• **Assignment**:
Pictures must not appear in the copy. Reproduce exactly, and only, the lines from the one with "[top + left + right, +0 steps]" through the end of the data below.

• **Provided data**:

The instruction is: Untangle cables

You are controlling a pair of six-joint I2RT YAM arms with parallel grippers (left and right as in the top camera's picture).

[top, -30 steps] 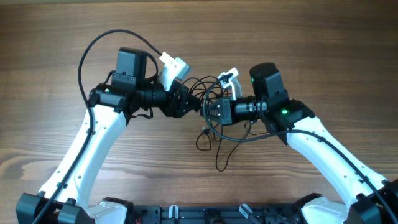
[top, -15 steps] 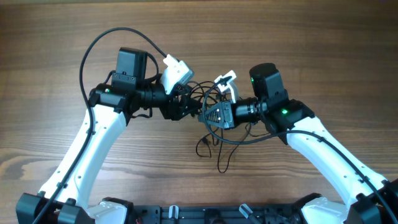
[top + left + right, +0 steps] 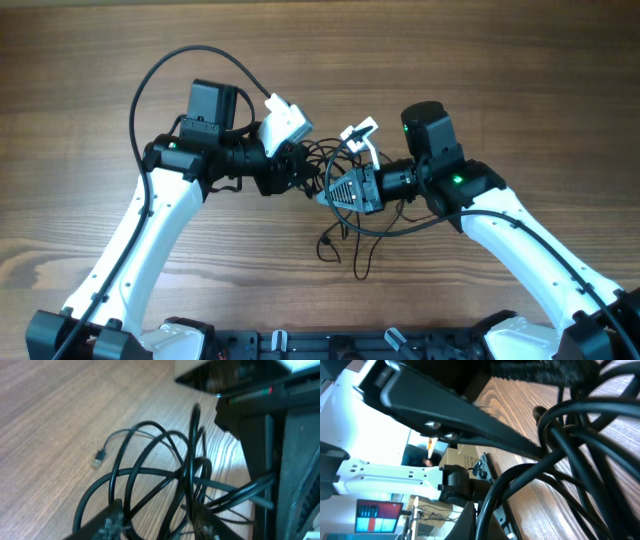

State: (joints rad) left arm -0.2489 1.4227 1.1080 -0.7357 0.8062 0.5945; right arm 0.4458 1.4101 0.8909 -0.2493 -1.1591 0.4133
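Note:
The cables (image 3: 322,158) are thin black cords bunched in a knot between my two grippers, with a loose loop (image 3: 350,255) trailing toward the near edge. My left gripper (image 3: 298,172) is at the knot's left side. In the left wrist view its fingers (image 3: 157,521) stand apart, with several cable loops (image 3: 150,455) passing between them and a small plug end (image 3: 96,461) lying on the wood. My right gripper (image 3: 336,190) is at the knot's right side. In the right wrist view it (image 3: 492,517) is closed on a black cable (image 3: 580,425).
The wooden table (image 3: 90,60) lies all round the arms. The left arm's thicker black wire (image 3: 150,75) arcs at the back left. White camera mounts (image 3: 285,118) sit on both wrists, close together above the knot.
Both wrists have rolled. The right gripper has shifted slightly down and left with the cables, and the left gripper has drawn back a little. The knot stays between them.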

• **Finished exercise**:
[top + left + right, +0 steps] 

State: (joints rad) left arm -0.2489 1.4227 1.1080 -0.7357 0.8062 0.5945; right arm 0.4458 1.4101 0.8909 -0.2493 -1.1591 0.4133
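Note:
The cables (image 3: 322,158) are thin black cords bunched in a knot between my two grippers, with a loose loop (image 3: 350,255) trailing toward the near edge. My left gripper (image 3: 298,172) is at the knot's left side. In the left wrist view its fingers (image 3: 157,521) stand apart, with several cable loops (image 3: 150,455) passing between them and a small plug end (image 3: 96,461) lying on the wood. My right gripper (image 3: 336,190) is at the knot's right side. In the right wrist view it (image 3: 492,517) is closed on a black cable (image 3: 580,425).
The wooden table (image 3: 90,60) lies all round the arms. The left arm's thicker black wire (image 3: 150,75) arcs at the back left. White camera mounts (image 3: 285,118) sit on both wrists, close together above the knot.
Both wrists have rolled. The right gripper has shifted slightly down and left with the cables, and the left gripper has drawn back a little. The knot stays between them.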

That completes the output for this exercise.